May 1966.  Mitt Romney is just finishing his first—and only—year at Stanford.  I’m a 32-year-old ex-Strategic Air Command navigator and intelligence officer, now an associate professor in Stanford’s English Department and something of an anti-Vietnam War activist.

About a quarter of a million young American men are already being abducted each year to fight the rapidly-escalating Vietnam War.  Many college students, however, are protected by their 2S student deferments, which blatantly discriminate against all those millions of other young men unable to afford college.  As if this privileging of the relatively privileged were not sufficient, an outcry about “inequity” arises from administrations of some elite universities.  Since the 2S deferment is contingent on relatively high class rank (meaning, of course, academic class rank), they argue that this unfairly discriminates against some of the “best” students, i. e., all those attending schools like Stanford.  A man in the bottom quarter at an elite university might end up being drafted, even though he might be more “intelligent” than a man in the top quarter of some state college.
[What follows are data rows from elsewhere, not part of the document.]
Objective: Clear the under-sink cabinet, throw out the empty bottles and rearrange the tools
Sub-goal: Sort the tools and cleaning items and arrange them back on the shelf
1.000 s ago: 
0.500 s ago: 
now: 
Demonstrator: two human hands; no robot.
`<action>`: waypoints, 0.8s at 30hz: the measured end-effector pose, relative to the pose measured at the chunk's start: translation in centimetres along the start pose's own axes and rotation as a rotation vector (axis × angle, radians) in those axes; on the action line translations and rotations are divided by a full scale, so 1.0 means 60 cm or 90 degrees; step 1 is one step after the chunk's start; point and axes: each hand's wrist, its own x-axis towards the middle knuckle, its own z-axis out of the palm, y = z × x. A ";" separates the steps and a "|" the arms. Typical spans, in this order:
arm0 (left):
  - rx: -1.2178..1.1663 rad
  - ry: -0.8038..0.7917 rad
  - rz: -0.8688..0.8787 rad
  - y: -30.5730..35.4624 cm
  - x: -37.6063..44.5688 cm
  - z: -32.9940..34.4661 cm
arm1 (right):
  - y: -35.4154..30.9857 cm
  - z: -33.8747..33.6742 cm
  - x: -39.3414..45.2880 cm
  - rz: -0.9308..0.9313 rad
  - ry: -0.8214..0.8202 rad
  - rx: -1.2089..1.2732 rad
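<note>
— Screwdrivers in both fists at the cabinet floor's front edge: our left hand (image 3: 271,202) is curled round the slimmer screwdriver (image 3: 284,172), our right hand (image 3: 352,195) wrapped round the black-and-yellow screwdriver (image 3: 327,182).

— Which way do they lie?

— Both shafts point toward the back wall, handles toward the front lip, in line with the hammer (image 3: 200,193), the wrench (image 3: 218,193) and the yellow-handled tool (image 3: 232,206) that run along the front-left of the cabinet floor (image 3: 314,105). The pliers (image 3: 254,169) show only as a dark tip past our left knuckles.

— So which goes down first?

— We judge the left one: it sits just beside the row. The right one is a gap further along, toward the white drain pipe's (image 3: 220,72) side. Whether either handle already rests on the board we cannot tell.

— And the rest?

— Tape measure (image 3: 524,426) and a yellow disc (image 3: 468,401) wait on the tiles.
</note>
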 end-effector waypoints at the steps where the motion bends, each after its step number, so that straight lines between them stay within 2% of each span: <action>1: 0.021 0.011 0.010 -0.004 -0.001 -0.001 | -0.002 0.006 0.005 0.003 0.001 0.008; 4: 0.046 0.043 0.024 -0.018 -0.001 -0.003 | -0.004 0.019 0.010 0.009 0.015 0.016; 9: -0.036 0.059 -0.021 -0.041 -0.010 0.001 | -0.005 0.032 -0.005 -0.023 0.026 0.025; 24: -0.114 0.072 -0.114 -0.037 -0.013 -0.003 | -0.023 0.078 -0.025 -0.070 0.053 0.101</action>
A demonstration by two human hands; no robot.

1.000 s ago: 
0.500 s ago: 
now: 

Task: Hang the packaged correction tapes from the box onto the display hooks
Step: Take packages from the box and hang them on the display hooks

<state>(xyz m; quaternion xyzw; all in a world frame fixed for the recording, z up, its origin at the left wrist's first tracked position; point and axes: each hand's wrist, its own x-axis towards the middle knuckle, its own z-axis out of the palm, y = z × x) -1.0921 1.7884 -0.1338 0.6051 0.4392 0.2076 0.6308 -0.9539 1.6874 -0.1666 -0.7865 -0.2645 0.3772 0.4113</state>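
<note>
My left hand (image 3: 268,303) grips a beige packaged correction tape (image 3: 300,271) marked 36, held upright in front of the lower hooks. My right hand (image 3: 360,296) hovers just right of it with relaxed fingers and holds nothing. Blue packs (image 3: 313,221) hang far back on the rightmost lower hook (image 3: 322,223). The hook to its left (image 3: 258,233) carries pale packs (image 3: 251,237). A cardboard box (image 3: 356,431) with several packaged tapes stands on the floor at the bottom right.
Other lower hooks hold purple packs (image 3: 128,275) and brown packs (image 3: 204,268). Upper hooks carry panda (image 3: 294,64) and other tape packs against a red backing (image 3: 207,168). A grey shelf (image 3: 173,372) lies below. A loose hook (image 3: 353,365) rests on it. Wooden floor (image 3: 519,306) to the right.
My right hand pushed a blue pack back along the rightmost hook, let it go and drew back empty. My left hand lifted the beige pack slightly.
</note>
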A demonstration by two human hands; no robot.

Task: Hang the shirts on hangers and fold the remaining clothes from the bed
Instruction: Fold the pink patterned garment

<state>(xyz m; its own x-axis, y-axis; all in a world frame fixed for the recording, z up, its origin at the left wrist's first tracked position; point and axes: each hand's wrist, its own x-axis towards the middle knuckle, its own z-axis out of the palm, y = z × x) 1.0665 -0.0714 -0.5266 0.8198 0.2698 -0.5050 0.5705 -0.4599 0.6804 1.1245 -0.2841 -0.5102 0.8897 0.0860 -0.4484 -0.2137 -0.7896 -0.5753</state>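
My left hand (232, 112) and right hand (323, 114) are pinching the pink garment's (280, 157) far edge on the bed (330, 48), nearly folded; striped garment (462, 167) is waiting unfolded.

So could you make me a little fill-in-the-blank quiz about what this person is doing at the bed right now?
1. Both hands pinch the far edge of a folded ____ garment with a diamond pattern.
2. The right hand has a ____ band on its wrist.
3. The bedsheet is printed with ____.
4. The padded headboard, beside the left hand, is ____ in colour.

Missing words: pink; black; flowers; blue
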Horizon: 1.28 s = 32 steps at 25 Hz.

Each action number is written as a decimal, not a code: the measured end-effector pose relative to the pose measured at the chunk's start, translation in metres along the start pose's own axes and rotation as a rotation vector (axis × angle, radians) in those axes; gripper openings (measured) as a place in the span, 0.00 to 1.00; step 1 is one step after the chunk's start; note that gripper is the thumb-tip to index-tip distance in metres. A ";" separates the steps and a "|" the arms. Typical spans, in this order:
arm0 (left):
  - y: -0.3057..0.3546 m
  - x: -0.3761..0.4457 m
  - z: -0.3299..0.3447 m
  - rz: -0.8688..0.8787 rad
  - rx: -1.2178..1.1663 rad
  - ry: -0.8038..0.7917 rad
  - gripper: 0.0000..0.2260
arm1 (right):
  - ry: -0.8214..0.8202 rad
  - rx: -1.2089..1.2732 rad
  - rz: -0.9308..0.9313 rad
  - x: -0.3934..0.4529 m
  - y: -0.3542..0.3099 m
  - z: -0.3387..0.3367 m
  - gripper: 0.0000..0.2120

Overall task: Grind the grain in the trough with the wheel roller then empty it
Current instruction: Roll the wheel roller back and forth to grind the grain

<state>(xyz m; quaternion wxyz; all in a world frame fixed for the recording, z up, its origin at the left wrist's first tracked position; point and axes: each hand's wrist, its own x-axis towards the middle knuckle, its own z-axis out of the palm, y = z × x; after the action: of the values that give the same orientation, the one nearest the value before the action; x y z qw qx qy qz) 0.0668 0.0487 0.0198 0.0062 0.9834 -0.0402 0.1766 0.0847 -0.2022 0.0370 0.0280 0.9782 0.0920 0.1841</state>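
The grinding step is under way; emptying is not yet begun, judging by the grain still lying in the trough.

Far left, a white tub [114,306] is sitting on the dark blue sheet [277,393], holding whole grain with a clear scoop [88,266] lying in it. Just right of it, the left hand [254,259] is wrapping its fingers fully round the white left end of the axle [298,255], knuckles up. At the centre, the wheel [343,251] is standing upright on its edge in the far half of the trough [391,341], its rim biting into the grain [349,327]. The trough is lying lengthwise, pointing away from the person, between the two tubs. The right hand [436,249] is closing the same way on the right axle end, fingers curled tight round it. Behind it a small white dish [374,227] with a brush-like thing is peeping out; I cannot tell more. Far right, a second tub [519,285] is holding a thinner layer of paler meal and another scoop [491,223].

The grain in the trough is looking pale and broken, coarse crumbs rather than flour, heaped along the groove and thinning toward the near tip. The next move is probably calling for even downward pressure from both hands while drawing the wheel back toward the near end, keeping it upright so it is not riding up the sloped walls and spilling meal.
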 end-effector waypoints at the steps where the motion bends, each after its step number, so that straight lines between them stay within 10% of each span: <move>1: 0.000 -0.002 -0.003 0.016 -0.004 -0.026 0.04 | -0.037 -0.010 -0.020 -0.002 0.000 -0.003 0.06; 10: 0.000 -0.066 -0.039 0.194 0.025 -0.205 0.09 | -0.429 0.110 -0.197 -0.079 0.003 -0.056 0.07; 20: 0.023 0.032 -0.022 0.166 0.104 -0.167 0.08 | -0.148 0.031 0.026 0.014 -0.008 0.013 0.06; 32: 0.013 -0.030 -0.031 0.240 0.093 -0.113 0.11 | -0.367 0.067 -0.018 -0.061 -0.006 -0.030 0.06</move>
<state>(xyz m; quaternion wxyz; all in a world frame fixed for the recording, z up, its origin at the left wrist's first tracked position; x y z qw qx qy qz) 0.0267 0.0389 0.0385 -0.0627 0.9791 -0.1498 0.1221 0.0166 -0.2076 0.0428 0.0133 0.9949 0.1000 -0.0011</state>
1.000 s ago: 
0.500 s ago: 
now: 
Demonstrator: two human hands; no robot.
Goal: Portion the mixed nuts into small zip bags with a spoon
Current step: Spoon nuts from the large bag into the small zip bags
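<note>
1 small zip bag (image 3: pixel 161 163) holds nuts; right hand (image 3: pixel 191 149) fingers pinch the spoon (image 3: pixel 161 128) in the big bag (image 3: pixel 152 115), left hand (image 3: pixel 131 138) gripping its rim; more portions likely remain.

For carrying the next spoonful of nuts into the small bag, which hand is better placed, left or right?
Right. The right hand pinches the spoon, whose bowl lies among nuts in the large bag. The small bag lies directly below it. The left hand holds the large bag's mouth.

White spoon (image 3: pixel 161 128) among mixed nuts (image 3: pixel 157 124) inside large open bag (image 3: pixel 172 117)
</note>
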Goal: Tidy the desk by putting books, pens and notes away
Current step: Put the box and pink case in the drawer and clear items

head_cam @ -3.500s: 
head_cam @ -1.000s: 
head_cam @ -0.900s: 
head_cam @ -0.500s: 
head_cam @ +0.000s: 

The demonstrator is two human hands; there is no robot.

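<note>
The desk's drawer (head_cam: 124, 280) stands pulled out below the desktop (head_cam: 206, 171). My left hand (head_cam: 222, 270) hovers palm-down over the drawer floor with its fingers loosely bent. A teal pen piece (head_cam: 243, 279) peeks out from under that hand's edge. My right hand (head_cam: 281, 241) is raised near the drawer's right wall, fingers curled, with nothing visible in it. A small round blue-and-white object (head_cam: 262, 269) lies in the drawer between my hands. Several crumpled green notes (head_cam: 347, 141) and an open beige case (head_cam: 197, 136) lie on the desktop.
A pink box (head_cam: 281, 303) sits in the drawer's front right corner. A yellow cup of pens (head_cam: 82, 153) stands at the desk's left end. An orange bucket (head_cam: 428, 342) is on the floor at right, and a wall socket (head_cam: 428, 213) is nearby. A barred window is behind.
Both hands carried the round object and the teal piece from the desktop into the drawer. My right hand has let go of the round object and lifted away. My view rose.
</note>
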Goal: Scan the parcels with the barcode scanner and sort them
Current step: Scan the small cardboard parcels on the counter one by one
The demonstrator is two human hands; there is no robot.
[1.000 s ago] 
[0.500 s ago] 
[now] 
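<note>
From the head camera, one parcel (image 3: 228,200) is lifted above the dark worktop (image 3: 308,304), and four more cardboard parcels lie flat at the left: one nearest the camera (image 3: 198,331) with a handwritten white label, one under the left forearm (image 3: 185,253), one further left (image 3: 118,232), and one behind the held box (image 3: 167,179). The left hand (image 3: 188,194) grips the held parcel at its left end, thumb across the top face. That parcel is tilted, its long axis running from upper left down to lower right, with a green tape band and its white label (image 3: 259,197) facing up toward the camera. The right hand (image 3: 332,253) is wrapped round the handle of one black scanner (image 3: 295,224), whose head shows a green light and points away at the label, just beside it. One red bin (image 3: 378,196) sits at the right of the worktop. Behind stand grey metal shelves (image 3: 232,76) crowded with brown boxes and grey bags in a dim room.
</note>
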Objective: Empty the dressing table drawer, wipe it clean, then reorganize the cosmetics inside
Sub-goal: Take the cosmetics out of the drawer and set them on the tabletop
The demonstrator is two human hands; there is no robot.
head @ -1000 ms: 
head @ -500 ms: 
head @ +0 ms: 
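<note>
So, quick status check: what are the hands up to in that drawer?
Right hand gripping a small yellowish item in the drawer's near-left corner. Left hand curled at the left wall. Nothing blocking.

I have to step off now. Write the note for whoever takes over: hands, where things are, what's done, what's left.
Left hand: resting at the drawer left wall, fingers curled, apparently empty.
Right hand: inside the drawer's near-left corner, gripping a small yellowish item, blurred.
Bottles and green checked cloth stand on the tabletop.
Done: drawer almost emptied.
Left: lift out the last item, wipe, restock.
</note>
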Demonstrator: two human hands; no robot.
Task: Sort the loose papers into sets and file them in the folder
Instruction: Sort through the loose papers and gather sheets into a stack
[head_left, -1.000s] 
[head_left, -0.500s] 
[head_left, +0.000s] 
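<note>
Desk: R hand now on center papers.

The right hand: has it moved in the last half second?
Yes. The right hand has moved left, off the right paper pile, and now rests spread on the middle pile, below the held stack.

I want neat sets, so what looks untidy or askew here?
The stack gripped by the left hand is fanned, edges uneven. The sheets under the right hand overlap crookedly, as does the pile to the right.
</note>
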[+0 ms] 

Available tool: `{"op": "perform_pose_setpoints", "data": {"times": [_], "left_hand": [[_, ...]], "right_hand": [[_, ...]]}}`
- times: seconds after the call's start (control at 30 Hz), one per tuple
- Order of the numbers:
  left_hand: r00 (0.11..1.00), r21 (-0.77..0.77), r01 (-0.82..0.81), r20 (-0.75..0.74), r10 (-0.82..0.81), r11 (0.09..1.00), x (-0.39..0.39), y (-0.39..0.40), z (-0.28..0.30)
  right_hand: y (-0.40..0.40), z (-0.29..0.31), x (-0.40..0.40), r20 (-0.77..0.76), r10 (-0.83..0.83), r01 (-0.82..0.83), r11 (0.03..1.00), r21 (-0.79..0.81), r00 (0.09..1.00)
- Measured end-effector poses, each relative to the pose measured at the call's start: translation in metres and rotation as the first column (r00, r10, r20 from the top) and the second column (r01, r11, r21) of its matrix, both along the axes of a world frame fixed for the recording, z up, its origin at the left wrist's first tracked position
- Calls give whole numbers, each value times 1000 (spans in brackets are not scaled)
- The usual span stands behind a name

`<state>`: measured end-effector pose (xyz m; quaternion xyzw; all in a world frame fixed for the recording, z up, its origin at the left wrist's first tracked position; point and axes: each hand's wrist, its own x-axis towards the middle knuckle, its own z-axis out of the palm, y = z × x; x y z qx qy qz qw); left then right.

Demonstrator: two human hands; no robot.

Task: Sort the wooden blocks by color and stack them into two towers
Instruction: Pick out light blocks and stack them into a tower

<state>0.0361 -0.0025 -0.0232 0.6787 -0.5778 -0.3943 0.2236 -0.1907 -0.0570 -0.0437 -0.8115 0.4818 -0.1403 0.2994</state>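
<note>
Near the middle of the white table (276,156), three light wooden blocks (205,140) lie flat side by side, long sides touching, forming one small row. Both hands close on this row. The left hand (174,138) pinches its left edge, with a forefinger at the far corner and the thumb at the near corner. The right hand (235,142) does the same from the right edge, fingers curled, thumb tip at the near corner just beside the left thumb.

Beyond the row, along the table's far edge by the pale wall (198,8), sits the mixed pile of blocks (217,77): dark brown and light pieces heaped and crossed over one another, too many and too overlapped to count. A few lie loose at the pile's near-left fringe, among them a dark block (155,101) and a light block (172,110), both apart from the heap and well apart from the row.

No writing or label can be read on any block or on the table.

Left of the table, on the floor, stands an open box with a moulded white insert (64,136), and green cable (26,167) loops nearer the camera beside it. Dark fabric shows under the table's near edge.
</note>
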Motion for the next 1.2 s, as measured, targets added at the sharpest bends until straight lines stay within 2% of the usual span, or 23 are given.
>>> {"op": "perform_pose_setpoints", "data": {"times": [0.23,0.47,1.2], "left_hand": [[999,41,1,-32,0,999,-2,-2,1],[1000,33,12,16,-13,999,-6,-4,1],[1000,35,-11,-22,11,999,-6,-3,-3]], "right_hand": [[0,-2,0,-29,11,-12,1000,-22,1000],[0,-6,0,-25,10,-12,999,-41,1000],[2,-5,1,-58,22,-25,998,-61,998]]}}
To address such claims of injustice, the Selective Service was rolling out that month the College Qualification Test, a.k.a. the Selective Service Examination, an “objective” assessment of each test taker’s verbal and mathematical skills, to be used by local draft boards, together with college grades and class rank, to determine who was entitled to that precious 2S deferment and who should be shipped off to Vietnam.   But this deferment test actually spotlighted the true inequities of the draft.  It also offered an opportunity for direct action against the war itself, right on the college campus.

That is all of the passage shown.